Instructions for the task:
Look for the word "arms" in the material below, then report each line where it occurs.

Input for this task:
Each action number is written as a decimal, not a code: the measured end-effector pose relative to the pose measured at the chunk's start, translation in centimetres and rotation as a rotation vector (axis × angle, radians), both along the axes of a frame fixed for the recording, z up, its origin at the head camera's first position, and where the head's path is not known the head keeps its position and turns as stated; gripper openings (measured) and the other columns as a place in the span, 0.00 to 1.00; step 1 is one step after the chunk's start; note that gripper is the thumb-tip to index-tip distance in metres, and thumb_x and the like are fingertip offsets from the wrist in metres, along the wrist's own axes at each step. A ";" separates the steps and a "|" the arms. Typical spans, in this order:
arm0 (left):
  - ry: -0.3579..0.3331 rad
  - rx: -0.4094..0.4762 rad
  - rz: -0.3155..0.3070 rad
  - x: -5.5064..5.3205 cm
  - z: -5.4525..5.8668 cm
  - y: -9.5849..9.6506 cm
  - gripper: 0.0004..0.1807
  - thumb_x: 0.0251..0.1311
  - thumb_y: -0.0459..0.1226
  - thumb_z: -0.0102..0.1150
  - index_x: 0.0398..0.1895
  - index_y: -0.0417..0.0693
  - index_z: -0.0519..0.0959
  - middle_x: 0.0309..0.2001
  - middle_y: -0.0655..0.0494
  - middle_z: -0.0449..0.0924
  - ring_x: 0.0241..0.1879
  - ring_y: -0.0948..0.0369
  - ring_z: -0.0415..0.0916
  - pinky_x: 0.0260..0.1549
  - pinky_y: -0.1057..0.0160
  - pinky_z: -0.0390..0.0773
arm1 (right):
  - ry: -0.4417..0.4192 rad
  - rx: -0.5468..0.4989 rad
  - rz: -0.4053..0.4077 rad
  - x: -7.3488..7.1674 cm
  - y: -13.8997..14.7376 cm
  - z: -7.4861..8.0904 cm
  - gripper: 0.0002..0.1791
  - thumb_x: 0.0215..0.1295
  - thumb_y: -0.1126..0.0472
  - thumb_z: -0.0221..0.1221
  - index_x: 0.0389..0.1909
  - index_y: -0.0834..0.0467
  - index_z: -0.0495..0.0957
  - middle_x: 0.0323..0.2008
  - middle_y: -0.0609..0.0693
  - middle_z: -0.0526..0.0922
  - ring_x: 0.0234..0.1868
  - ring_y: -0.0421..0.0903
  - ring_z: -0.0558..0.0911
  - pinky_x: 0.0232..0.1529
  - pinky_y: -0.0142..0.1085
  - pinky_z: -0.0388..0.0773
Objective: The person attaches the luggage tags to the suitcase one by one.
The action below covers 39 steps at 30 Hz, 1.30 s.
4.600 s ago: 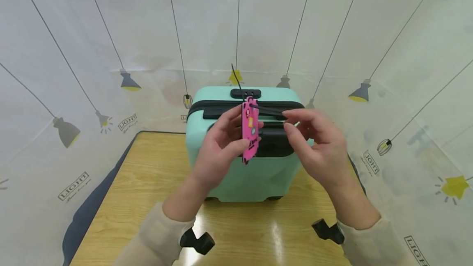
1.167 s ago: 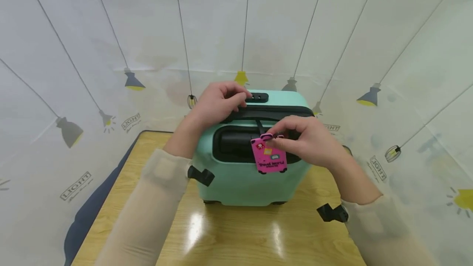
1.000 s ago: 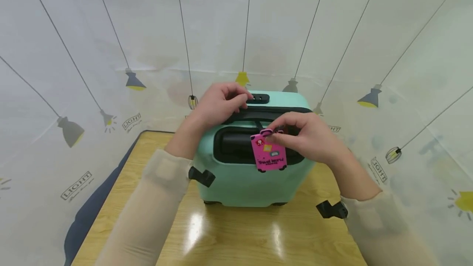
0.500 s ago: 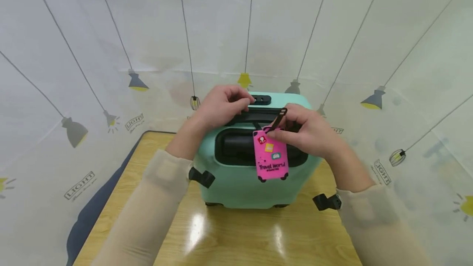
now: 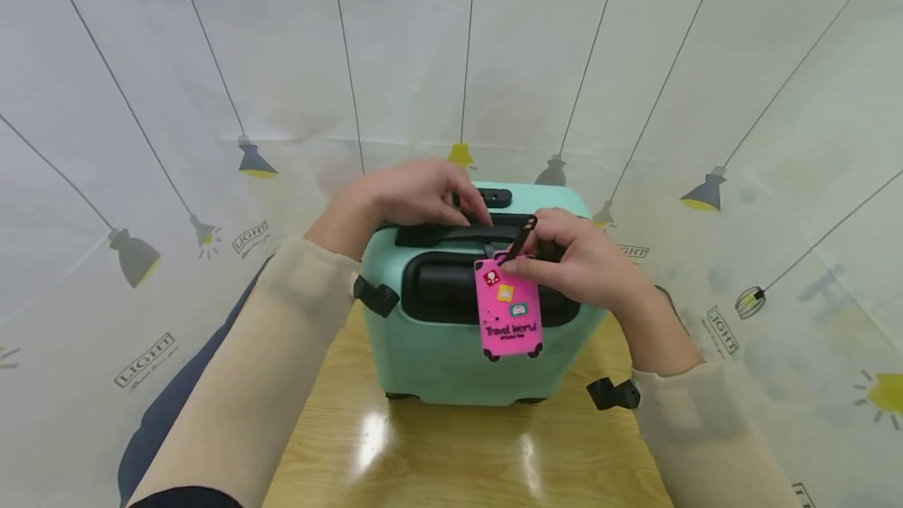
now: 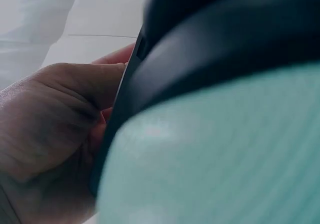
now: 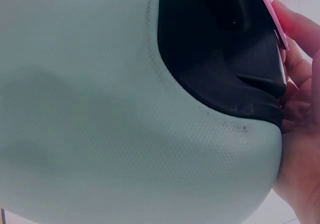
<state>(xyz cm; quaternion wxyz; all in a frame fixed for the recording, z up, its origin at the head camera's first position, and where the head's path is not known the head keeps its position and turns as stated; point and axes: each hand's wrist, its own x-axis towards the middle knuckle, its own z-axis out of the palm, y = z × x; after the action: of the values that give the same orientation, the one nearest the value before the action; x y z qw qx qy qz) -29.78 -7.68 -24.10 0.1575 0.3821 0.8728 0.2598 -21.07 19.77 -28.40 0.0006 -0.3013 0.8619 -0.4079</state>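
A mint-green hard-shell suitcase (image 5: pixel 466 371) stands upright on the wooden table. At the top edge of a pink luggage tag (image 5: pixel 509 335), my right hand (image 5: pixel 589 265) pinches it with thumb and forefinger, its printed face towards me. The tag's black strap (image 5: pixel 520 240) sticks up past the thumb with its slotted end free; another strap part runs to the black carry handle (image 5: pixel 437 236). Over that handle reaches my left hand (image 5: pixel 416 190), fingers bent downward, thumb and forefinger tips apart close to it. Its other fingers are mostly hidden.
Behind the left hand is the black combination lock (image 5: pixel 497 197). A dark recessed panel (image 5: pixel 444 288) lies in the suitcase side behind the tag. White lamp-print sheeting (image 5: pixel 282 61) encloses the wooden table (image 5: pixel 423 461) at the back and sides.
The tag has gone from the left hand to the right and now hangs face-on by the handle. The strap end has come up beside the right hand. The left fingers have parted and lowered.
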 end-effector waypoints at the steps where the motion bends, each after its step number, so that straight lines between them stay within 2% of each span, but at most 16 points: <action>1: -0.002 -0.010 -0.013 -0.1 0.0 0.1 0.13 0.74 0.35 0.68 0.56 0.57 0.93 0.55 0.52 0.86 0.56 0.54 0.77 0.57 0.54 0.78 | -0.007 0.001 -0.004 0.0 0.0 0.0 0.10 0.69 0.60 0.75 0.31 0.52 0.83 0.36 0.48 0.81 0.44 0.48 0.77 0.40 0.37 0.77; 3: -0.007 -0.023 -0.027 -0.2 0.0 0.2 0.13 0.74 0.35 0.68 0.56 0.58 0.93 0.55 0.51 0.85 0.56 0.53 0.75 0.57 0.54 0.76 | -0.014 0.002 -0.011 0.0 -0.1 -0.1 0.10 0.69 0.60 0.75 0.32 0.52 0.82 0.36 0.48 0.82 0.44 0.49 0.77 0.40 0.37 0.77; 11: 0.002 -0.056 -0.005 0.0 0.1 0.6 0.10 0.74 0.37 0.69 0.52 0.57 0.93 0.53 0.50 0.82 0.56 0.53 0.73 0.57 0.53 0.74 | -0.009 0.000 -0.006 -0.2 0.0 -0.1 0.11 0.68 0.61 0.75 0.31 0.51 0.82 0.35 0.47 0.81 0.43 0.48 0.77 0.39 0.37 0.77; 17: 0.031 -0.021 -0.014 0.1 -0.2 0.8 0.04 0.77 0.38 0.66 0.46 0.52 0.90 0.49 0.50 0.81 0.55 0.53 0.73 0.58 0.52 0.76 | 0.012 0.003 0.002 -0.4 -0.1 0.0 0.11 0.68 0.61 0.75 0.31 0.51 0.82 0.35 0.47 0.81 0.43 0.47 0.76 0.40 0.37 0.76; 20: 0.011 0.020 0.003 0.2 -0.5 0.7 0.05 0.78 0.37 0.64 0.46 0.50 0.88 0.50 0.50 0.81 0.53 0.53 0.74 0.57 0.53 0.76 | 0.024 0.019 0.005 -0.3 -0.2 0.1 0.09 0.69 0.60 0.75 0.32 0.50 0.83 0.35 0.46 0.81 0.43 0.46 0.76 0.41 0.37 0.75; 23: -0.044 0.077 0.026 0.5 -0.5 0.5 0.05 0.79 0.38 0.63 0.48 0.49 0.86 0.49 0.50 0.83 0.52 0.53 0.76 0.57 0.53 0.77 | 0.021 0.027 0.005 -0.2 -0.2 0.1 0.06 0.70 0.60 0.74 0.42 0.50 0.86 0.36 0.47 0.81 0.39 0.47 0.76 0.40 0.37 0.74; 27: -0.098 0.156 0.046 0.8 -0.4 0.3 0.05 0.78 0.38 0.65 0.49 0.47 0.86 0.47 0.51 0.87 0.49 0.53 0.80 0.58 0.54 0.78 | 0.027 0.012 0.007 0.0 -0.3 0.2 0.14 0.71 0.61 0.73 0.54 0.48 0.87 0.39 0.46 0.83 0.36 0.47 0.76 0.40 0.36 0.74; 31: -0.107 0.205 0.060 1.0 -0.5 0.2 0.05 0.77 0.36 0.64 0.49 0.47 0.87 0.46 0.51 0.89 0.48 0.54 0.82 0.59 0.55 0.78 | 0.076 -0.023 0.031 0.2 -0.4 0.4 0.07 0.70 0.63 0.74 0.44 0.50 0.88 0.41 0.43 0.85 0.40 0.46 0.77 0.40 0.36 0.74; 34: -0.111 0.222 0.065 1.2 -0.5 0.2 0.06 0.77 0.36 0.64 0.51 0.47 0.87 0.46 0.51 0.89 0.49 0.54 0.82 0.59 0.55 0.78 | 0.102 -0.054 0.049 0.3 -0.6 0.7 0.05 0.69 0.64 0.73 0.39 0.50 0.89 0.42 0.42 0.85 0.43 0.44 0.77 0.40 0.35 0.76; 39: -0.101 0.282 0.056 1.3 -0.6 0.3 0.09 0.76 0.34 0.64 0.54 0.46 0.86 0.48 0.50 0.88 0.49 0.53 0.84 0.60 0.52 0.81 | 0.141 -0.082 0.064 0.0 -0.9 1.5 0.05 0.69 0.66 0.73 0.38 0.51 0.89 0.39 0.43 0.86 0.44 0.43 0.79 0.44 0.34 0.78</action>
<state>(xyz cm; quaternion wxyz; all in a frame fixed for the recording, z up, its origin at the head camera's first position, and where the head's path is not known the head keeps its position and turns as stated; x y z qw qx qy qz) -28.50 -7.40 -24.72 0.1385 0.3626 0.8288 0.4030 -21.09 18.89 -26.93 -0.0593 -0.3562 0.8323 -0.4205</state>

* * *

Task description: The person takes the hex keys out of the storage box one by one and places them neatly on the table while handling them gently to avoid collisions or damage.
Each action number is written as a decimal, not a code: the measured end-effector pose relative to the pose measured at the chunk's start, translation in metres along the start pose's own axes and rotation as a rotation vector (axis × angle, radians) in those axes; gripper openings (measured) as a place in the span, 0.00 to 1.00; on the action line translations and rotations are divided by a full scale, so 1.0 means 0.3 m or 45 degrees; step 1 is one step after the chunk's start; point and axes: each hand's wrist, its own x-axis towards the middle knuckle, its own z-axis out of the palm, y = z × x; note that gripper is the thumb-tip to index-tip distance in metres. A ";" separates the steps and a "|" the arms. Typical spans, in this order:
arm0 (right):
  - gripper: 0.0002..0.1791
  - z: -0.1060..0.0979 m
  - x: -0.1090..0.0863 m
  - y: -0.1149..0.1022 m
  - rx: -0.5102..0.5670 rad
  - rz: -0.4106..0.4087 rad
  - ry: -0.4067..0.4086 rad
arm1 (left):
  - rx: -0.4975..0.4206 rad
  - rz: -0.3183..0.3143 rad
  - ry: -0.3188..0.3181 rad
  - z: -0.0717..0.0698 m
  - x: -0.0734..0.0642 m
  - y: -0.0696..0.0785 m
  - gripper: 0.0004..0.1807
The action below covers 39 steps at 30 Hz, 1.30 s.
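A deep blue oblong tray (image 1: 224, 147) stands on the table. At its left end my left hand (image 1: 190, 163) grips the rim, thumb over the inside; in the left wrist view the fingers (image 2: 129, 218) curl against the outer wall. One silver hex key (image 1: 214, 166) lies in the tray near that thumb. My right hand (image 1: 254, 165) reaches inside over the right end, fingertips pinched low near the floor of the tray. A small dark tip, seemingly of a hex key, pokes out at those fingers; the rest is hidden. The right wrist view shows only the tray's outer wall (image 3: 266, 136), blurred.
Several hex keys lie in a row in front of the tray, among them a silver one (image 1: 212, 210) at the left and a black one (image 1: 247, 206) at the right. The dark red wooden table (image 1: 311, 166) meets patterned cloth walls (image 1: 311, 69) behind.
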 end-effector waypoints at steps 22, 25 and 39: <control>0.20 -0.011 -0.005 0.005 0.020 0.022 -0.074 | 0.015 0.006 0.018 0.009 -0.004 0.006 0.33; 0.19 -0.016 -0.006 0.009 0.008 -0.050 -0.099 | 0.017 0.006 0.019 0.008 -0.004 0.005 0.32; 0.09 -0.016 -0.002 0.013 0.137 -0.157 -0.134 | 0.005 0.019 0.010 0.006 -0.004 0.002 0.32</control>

Exercise answer:
Each action number is written as a decimal, not a code: the measured end-effector pose relative to the pose measured at the chunk's start, translation in centimetres and rotation as a rotation vector (axis × angle, radians), both along the axes of a frame fixed for the recording, z up, its origin at the head camera's first position, and where the head's path is not known the head keeps its position and turns as stated; gripper openings (measured) and the other columns as a place in the span, 0.00 to 1.00; step 1 is one step after the chunk's start; note that gripper is the thumb-tip to index-tip distance in metres, and thumb_x and the like are fingertip offsets from the wrist in metres, along the wrist's own axes at each step. A ";" separates the steps and a "|" the arms. Typical spans, in this order:
Each action number is written as a decimal, not a code: the measured end-effector pose relative to the pose measured at the chunk's start, translation in metres along the start pose's own axes and rotation as a rotation vector (axis × angle, radians) in those axes; gripper openings (measured) as a place in the span, 0.00 to 1.00; on the action line translations and rotations are divided by a full scale, so 1.0 means 0.3 m or 45 degrees; step 1 is one step after the chunk's start; point and axes: each hand's wrist, its own x-axis towards the middle knuckle, its own z-axis out of the palm, y = z × x; note that gripper is the thumb-tip to index-tip distance in metres. A ";" separates the steps and a "|" the arms. Typical spans, in this order:

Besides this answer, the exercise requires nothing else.